To create our combined dataset we have to fill in the dataset_config file with three parameters for each dataset: Labels, the name of the labeling to use Ratio, the percentage of the dataset to use Subset, a potential subset to use

Datasets

Sources of Data

Today we have identified 3 main data sources, two of which are publicly available (Wildfire Alert & HPWREN):

Alerte wildfire

ALERTWildfire is a consortium of three universities -- The University of Nevada, Reno (UNR), University of California San Diego (UCSD), and the University of Oregon (UO) -- providing access to state-of-the-art Pan-Tilt-Zoom (PTZ) fire cameras and associated tools to help firefighters and first responders

HPWREN:

The High Performance Wireless Research and Education Network HPWREN is a network research program, funded by the National Science Foundation. The program includes the creation, demonstration, and evaluation of a non-commercial, prototype, high-performance, wide-area, wireless network in its Southern California service area.

PYRONEAR

Our camera network is in development which allows us to start building an image database. This database does not contain any fire images for the moment, but it does contain a large number of false positive cases, which are quite challenging for a network.

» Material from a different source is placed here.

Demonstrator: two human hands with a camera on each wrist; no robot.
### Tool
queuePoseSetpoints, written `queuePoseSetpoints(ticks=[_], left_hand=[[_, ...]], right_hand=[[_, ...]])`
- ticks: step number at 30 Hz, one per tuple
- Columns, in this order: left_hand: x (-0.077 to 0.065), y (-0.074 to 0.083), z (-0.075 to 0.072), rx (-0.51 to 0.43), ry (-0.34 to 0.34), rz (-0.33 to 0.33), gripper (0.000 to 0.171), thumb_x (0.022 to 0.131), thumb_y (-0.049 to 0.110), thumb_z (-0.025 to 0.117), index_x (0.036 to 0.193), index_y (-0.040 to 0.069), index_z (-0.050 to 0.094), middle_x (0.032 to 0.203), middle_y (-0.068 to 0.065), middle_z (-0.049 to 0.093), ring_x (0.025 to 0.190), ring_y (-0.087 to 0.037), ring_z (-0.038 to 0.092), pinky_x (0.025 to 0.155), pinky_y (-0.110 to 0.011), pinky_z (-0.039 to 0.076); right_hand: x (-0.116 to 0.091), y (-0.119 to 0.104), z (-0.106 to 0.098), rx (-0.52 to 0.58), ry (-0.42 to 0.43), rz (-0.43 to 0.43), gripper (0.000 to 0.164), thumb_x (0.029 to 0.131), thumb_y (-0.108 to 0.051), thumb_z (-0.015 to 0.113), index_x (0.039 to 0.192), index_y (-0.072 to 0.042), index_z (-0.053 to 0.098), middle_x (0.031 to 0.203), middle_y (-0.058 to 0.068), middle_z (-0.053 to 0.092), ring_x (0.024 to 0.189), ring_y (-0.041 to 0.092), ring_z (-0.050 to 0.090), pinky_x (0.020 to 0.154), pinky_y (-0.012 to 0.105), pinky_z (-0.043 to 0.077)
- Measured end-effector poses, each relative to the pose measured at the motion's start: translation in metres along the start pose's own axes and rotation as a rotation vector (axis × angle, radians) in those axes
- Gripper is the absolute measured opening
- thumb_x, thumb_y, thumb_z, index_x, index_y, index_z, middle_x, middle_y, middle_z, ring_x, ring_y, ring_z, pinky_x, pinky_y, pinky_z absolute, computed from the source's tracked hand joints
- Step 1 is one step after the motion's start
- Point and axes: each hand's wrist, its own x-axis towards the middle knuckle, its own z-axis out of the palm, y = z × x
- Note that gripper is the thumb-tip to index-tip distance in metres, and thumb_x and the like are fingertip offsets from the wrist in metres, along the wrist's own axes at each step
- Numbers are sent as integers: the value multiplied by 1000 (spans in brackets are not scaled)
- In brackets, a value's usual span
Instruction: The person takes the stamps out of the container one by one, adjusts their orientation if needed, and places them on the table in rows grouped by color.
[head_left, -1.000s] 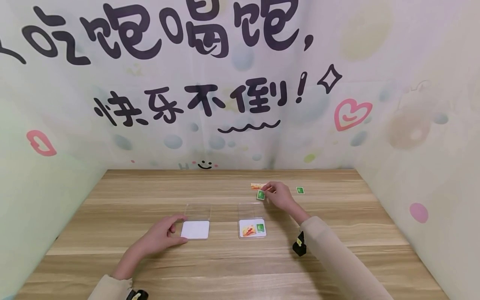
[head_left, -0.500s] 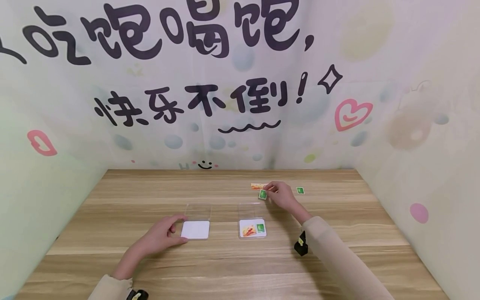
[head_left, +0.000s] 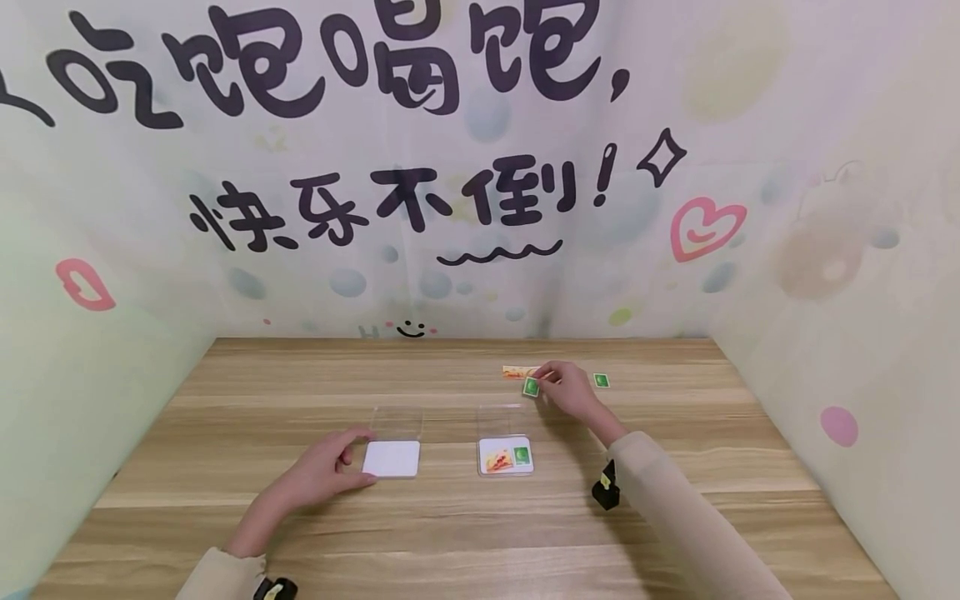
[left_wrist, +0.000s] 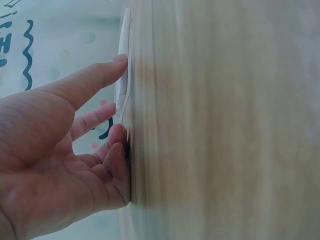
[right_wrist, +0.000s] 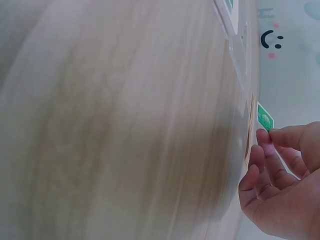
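My left hand (head_left: 322, 471) holds the left side of an open case with a white base (head_left: 392, 459) and a clear raised lid (head_left: 397, 422). Its thumb and a finger are at two corners; in the left wrist view the thumb meets the case's edge (left_wrist: 125, 37). Farther back, my right hand (head_left: 567, 389) pinches a small green sticker with a white border (head_left: 531, 387) between thumb and finger. The right wrist view shows this sticker (right_wrist: 265, 118) raised off the table by one edge. An orange printed strip (head_left: 514, 372) lies behind the right hand, partly covered by it.
A second open case (head_left: 484, 447) stands right of the first, bearing an orange picture (head_left: 498, 460) and a green sticker (head_left: 521, 456). Another green sticker (head_left: 602, 380) lies at the back right. A printed curtain (head_left: 300, 292) and side walls bound the wooden table (head_left: 450, 542).
The right hand has shifted slightly to the right, carrying the green sticker, which has turned a little more upright. The left hand and both cases stay in place.
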Motion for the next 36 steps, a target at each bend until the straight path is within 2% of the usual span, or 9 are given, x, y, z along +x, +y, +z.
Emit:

Pyronear has the ambition to become one day a public data source as important as the two presented above.

UNKNOWN

In addition to these 3 sources, we gather under the name UNKNOWN all other sources of images coming from the internet without a properly defined source or in too small quantity. Among these images we find those of Center for Wildfire Research of University of Split, Croatia

Datasets

From these data sources we have created or collected several datasets:

Alerte wildfire

A dataset was created from the Nevada Seismological Laboratory YouTube channel by Rodrigue de Schaetzen, Raphael Chang Menoni, Yifu Chen, and Drijon Hasani of the University of British Columbia, Canada their research paper detailing their work is available here

They have semi-automatically labeled (by video interpolation) 1.3M frames, you can download the whole dataset here. The code of their experimentation is available here and allows to extract a subset of 56K frames.

We added to this repository an extract of this 56K frames set, we took only 2807 frames of this subset.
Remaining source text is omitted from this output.